If you use his procedure, you can also compute the probability of making mistake C. The power of the test is probability D (namely 1-C), which is thought of as the ability of the test to correctly tell us to switch to the new method. Unlike the significance level, the power of Gosset's procedure does depend on the true variability of the yield.
This dependence makes some intuitive sense, too. Suppose the new strain does have an average yield of 105 units. If that yield had almost no variation, you would expect it to be much easier to correctly switch to the new strain than if the yield had enormous variation which "muddies your data". Of course, expecting something and proving it are two different things! As mentioned above, in the world where the average yield is 100 units, the error probability of Student's t-test is independent of the variation of the yield, so there is certainly something interesting going on.
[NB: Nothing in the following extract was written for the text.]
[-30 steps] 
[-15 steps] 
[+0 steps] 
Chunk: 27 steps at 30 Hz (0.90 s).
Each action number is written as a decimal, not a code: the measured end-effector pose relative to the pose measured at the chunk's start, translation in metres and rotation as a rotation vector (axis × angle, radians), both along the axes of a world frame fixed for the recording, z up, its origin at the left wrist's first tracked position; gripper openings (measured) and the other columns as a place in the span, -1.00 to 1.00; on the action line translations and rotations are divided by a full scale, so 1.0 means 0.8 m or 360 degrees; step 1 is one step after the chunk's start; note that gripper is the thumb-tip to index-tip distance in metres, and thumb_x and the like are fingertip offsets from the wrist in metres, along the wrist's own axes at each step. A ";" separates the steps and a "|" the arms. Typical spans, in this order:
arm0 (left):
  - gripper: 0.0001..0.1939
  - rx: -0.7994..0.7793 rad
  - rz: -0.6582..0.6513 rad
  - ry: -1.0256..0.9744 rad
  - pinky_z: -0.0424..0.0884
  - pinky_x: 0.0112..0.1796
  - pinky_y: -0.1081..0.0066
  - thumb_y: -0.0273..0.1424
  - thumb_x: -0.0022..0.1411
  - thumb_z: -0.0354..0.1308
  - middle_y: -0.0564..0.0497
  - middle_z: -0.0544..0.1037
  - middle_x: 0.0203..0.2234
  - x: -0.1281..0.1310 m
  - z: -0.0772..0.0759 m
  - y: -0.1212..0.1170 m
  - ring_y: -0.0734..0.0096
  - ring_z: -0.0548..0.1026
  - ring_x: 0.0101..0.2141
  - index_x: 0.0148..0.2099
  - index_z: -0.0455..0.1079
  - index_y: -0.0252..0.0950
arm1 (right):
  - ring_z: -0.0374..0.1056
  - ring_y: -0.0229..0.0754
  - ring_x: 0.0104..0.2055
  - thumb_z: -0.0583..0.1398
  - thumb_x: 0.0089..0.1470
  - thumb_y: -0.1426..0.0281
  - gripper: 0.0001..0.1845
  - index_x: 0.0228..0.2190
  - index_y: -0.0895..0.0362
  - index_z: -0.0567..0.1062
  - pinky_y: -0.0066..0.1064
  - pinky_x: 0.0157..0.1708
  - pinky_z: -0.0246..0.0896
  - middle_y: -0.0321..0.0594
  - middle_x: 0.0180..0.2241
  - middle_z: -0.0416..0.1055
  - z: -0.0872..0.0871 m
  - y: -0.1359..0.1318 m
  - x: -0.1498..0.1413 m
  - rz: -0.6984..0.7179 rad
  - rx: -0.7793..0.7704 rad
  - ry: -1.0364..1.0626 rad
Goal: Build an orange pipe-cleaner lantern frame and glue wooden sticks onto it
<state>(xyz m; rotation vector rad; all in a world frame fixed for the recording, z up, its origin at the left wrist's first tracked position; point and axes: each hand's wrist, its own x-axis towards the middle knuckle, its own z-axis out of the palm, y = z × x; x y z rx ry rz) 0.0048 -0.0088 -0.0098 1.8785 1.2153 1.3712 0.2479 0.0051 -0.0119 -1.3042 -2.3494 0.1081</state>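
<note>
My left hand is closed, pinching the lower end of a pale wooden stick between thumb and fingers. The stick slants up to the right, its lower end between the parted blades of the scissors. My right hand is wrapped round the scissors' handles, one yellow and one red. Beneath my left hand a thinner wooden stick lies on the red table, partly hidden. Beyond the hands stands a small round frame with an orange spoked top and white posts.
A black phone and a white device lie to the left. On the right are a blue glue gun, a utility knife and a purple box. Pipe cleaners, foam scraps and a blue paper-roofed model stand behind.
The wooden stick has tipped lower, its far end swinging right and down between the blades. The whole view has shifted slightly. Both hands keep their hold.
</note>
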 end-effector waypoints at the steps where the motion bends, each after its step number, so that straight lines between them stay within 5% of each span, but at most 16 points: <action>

Here's where Dantzig came in. We could ask if there is any test whatsoever which has the property that, for every fixed alternative, the power does not depend on the true variability of the yield. Dantzig showed that, while such tests technically exist, they are uninteresting in that probabilities A, B, C, and D are all 50%.
Closing remarks:
Finally, I wanted to comment on the tendency towards hyperbole. In Dantzig's 1986 College Mathematics Journal interview, Dantzig is quoted as calling the problems "two famous unsolved problems in statistics". In Dantzig's obituary (repeated on Wikipedia currently), this turned into "two of the most famous unsolved problems in statistics". While this is not my field and I am not old, I'm extremely dubious about the "most famous" claim. For instance, there seems to have been no rush to publish the second solution (it waited for Dantzig's thesis and an accident of someone else solving it). MathSciNet has only 5 citations for the first paper, three historical, and 7 citations for the second, again three historical. These are not the citation counts I would expect from solutions to a field's "most famous unsolved problems", even accounting for recent citation bias.
These exaggerations are frankly not necessary. Dantzig's reputation is enormous already, and the true story of a talented young grad student cleverly finding a few pages of brilliant argument that had eluded his teacher---something he never would have looked for if he knew that what he was working on was unsolved---is enough.